Slowed funding of counties hurts business, job creation

Counties received Sh95.59 billion in a similar period last year. FILE PHOTO | NMG

Treasury allocations to counties in the five months to November dropped by a third to Sh65.45 billion slowing business and job creation in the 47 devolved units.

Counties received Sh95.59 billion in a similar period last year and the Sh30.1 billion cut this year has delayed suppliers’ pay, workers’ salaries and frozen projects.

The counties endured a four-month cash crunch following contradictions between the County Allocation of Revenue Act (Cara), 2017 assented to by President Uhuru Kenyatta, and the disbursement schedule approved by the Senate.

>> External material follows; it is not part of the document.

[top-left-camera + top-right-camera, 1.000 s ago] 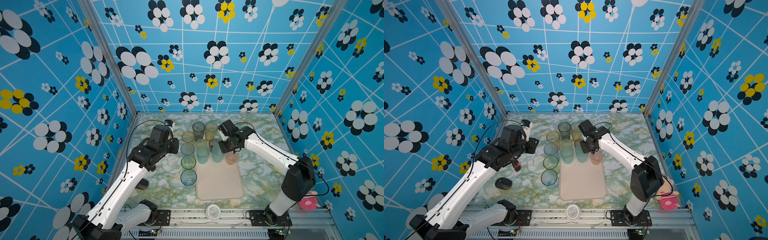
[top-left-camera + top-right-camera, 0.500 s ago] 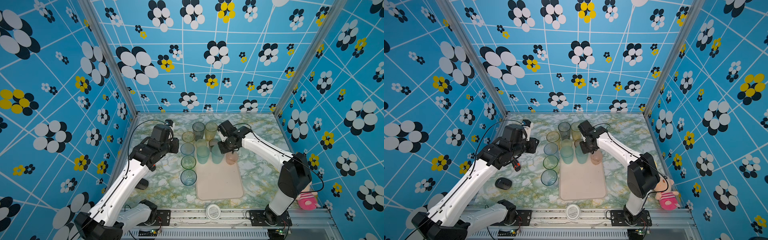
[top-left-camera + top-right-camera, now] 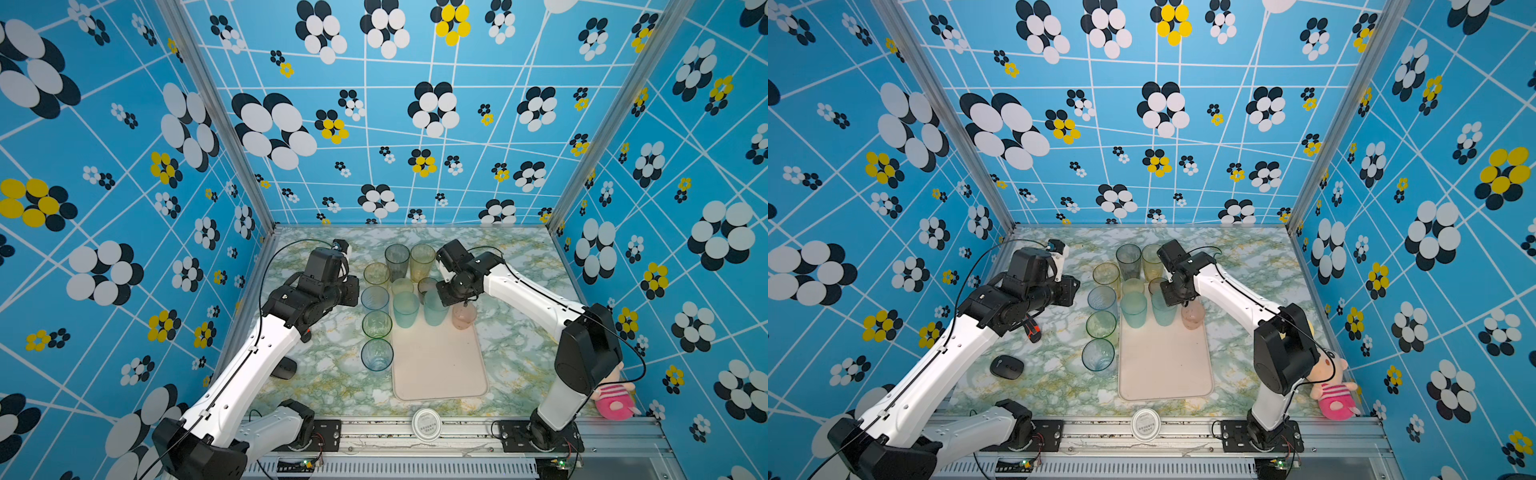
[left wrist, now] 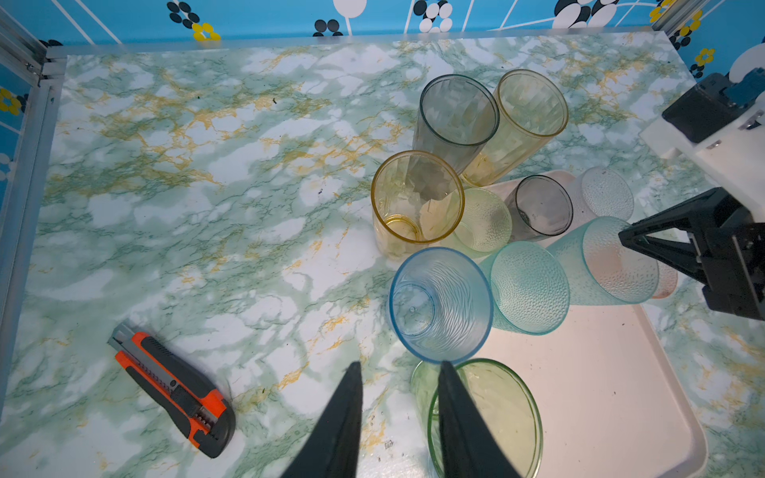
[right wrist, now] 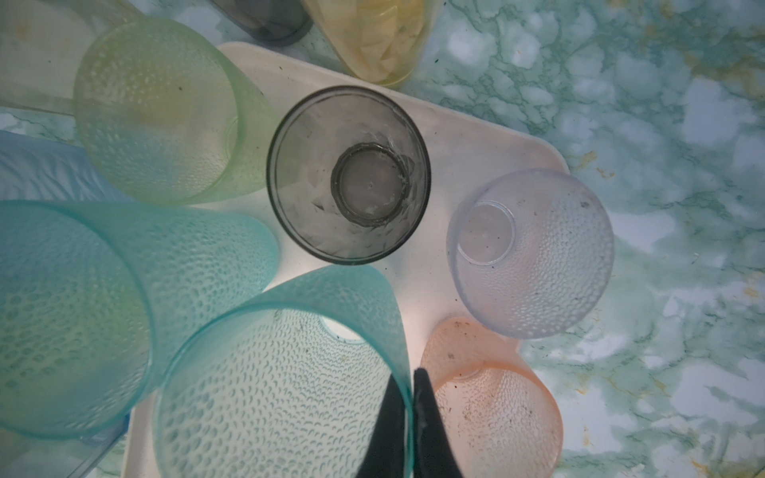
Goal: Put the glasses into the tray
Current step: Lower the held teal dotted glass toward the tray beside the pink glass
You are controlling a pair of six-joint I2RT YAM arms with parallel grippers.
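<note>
Right gripper (image 5: 407, 374) clenched on rim of teal glass (image 5: 269, 393) over tray (image 5: 455, 136). Left gripper (image 4: 399, 364) parted, grasping nothing, near green glass (image 4: 496, 414).

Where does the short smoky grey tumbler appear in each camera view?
In a top view: the short smoky grey tumbler stands at the far end of the tray, just behind a teal tumbler.
In a top view: the tumbler is in the same place.
Left wrist: it stands between a pale green tumbler and a clear tumbler.
Right wrist: it is mid-frame, seen from above, between the same two.
Shared landmark: the tray's far edge.
</note>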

The anomaly, which has since been corrected, meant that the Treasury could not release funds to counties. At the close of the first quarter that ended in September, none of the 47 devolved units had received funds, which compelled the Treasury to loan them Sh20.3 billion to pay workers’ salaries.

In the period to November, Nairobi received Sh7.68 billion or nearly half of its allocation, topping the list of counties with the highest share, followed by Kiambu’s Sh3.27 billion, Kakamega Sh2.3 billion, Kilifi Sh2.2 billion and Homa Bay and Narok’s Sh2.1 billion each.